When a cow gives more than 100.000 liters of milk during her lifetime, her owner gets a small silver-colored statuette with a plaque with her name on it. Dairy farmer Nol Hooijmaijers and his wife Wil have had three of these prize animals: Mies 30, Henny 144 and Pietje 60. Their statues take pride of place on the countertop in their brand-new kitchen.
Nol and his wife moved to their new farmhouse here in the Overdiepsepolder, in the southeastern province of Brabant, just two weeks ago. It is bright, light and much more modern than their old farm down the road, where they started 35 years ago. The new farm is on a five-meter high mound, so that when the adjacent river is running high, the excess water can flow unimpeded into the polder, thereby preventing flooding in the city of Den Bosch upstream.
I’m here with Michael Kimmelman, architecture critic of the New York Times. Since Sandy, New York is very interested in how the Dutch deal with water. I was here two years ago as part of my research for the book ‘Sweet&Salt: Water and the Dutch’, about the ‘extreme makeover’ of the Dutch landscape to accommodate a new relationship to water. And here that means lowering the dikes and letting the water in.
Does Nol feel comfortable in this newfangled place? ‘Yes, it was designed by Wil’s brother, we talked it over a lot. And since our son will take over the farm, it is important that the house and the stall are well-equipped for him.’ The family is planning on increasing the herd from 75 milk cows to 110.

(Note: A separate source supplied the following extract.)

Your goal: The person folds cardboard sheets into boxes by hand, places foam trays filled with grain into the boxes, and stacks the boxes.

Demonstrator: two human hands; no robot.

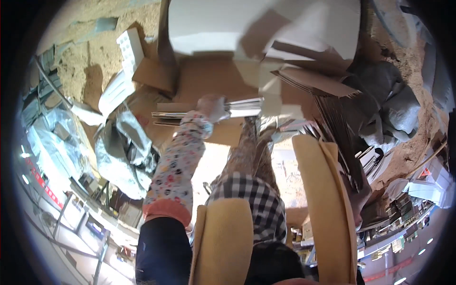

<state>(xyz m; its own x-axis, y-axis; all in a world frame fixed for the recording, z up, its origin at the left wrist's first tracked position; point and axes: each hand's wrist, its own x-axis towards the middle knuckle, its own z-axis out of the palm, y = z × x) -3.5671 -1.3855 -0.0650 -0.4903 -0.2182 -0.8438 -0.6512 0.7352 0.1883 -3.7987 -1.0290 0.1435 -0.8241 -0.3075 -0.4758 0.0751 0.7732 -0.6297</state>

The Overdiepsepolder, in the province of Brabant, was reclaimed from the water centuries ago. But it was still inundated in the winter, and farmers could only use it to grow hay in the summer. In the fifties that changed: with the construction of the Haringvliet sluices, the land became habitable all year round, and gradually 17 farmers settled there.
But the Dutch landscape is nothing if not dynamic, and at the start of the new millennium, under pressure of climate change, government decided that this was one of a number of polders where the dikes would be lowered. These areas will serve as spillways when the rivers run high – and that will happen more often as the climate changes. This is a pilot for ‘Room for the River’, a 2 billion euro national project aimed at increasing the amount of water storage along the rivers and thereby preventing flooding in urban areas.
The Overdiepsepolder is in one sense unique: the inhabitants banded together and made a plan of their own, rather than bucking the government’s decision and hoping for the biggest possible compensation. They decided amongst themselves who would stay in the polder and who would go – not that it was always easy, there were the inevitable tensions and bad feeling, but they did it themselves. Now, instead of 17 farms dotted throughout the polder, there are eight big mounds of almost 2.5 hectare each.
Kimmelman is particularly interested in the social aspects of the transformation of the Overdiepsepolder. ‘We know the design solutions,’ he says. ‘Participation is the hard part.’ In a recent article on the front page of the NYT’s Art and Design section he wrote: ‘The problem is not technological or, from a long-term cost-benefit perspective, financial. Rather it is the existential challenge to the messy democracy we’ve devised. (.) Saving New York and the whole region for the centuries ahead will become a test of civic unity.’